"Ab, besok job nya mulai jam 8 pagi. Jam 7 gue jemput ya" "Dress code nya besok casual comfy." "Cari baju yang cocoklah ya. Pemotretannya outdoor, kemungkinan bakal ada hiking dikit ke puncak." "Inget! Besok jangan buat masalah lagi."
"Siap bos!" Jawab Abra santai menanggapi seluruh petuah dari manajer nya. Abra adalah seorang model ibukota yang baru saja pindah ke Bali.
"Ab, gue bingung deh sama lo." "Karir lo di ibukota lagi bagus lho. Nama lo juga lagi naik daun. Kenapa lo mau pindah kesini?"
"Sama aja kali, Zak. Mau gue dimana juga tetep ada job kan. Santai ajalah." Abra tetap menjawab enteng Zaki, manajernya.
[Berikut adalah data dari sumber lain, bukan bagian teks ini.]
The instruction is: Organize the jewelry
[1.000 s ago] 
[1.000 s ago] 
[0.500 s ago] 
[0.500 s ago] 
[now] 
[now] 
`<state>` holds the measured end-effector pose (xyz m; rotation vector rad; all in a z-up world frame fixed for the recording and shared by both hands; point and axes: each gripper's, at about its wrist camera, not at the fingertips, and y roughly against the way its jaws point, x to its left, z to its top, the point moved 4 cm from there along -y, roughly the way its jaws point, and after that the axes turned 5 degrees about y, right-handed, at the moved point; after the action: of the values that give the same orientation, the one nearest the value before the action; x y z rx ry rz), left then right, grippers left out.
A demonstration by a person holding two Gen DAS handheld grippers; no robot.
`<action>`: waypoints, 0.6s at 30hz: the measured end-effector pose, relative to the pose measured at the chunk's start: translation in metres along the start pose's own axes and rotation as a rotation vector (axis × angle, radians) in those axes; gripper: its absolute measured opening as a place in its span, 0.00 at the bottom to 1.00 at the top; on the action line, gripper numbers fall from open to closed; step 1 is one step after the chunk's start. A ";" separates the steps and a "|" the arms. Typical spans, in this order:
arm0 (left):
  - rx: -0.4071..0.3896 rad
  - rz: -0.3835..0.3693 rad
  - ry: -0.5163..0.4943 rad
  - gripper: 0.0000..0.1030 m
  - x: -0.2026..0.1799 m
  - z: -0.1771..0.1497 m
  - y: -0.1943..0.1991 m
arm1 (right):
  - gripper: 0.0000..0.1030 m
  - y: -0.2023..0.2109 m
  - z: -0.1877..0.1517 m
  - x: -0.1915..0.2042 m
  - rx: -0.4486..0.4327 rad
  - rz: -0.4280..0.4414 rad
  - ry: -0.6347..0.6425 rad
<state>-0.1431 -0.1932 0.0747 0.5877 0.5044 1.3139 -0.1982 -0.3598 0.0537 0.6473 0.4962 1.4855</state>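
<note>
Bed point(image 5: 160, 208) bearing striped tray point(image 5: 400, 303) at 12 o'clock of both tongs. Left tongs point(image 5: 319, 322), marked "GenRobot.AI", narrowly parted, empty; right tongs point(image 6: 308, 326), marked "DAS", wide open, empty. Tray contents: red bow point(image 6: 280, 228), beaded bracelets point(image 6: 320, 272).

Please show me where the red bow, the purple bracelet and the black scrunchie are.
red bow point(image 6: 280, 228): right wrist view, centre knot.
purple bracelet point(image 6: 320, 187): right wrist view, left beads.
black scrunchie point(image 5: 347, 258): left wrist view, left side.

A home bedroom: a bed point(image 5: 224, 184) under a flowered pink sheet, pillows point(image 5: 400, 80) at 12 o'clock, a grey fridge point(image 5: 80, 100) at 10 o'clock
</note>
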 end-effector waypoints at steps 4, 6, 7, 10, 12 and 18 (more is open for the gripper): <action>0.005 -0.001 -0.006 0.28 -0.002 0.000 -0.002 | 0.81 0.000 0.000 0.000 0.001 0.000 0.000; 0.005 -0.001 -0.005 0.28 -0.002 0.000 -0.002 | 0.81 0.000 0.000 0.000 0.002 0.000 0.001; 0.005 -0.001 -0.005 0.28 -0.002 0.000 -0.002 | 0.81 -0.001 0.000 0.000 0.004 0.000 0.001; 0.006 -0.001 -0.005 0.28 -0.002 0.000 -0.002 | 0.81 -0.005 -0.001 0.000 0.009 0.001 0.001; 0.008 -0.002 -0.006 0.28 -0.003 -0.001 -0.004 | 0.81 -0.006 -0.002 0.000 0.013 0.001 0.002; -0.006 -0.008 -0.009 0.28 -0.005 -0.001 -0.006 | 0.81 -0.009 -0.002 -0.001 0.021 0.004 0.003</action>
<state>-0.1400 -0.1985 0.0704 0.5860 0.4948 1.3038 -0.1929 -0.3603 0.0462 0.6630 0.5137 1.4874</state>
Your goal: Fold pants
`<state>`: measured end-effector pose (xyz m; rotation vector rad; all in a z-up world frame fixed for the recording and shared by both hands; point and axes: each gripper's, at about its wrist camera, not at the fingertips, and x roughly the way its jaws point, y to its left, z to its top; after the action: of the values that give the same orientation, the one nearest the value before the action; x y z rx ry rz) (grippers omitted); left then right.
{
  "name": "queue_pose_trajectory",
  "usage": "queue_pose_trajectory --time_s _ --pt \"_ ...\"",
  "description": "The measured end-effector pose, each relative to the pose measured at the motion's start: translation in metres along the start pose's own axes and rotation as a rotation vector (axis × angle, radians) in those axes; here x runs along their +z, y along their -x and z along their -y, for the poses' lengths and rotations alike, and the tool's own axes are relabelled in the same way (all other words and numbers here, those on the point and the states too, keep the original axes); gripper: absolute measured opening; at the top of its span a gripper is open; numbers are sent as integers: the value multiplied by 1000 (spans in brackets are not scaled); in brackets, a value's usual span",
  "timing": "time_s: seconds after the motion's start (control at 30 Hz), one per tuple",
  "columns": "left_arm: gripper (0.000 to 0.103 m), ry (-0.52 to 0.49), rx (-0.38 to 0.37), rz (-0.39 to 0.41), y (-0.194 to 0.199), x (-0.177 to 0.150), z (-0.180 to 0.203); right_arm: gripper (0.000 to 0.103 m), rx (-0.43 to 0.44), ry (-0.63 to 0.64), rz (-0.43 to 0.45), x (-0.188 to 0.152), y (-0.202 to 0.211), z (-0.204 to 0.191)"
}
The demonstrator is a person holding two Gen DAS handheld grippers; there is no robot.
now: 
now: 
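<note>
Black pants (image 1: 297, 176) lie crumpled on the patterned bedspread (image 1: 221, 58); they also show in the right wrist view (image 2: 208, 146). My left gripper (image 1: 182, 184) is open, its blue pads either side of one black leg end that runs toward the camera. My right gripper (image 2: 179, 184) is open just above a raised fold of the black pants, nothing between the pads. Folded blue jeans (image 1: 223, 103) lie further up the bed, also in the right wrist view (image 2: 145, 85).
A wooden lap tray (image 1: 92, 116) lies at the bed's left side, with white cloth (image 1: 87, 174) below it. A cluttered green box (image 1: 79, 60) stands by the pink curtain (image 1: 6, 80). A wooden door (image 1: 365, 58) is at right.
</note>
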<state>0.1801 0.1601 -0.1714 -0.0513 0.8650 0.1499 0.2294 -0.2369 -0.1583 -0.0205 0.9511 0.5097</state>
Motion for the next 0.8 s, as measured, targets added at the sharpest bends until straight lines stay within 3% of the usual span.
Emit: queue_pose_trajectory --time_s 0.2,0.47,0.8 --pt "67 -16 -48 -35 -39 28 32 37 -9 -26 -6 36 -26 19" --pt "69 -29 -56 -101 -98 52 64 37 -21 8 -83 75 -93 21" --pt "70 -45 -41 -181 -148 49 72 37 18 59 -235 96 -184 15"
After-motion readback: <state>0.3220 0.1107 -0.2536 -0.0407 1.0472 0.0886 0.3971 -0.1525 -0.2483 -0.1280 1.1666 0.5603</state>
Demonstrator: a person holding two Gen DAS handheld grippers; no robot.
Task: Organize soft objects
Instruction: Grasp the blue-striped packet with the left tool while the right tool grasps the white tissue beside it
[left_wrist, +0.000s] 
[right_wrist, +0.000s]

"Ab, gue ngomong bukan sebagai manajer lo ya, gue sekarang ngomong sebagai sahabat lo. Gue kenal lo bukan setahun dua tahun, Bro. Kita udah kenal lama. Gue tahu siapa lo. Mau bgimanapun lo benci sama bokap lo, gue tahu lo kesini karena bokap kan."
Abra terdiam mendengar omongan Zaki. Sahabatnya benar, dia memutuskan pindah ke Bali agar bisa mengawasi ayahnya. Abra memang membenci ayahnya, namun amanat ibunya sebelum meninggal sangat dipegang teguh olehnya.
"Gue cuma tidak mau almahrum mama kecewa karena gue tidak melaksanakan amanatnya." "Sebenci apapun gue sama dia, dia tetap ayah kandung gue, Man." "Gue ngga peduli kalo karir gue harus mulai lagi dari nol disini, asal gue bisa ngawasin ayah gue. Ya lebih bagus gue bisa menghentikan kebiasaan mabuk dia." Jawab Abra mencoba menjelaskan ke Zaki dengan sangat detail. Zaki tahu Abra sangat membenci ayahnya karena sering melakukan KDRT terhadap ibunya, namun Abra juga sadar kalau ayahnya sangat menyayanginya.
"Gue ngerti, Bro, tapi lo harus inget ya, lo itu model, yang orang lihat dari model itu fisiknya. Jadi, ga ada lagi ya gue liat lo babak belur kayak semalem. Beruntung make up bisa bantu menyamarkan bekas lebamnya, kalo ngga matilah gue, bisa ngga lo gaji sebulan." Zaki mencoba mencairkan suasana karena dia tahu Abra pasti sedang kepikiran ayahnya.
"Bisa aja lo. Iya gue janji, gue bakal bisa kontrol emosi gue."
Percakapan mereka terhenti saat ada telepon masuk ke telepon genggam Zaki dari rumah sakit yang menginformasikan ayahnya kecelakaan dan sedang dirawat di rumah sakit di Bali.
"Bro, ke rumah sakit sekarang. Bokap lo."
Abra yang sudah mengerti maksud perkataan Zaki langsung dengan cepat mengambil kunci mobil dan meluncur ke rumah sakit. Sepanjang perjalanan, Abra tidak tenang dan sangat takut jika terjadi sesuatu dengan ayahnya. Sebenci apapun Abra dengan ayahnya, dia tetap menyanyanginya.
"Dengan saudara Abra?" Sesampainya di rumah sakit, seorang petugas rumah sakit langsung menyapa orang yang diduga Abra.
"Iya benar, Dokt, ayah saya gimana?" Abra terlihat sangat cemas.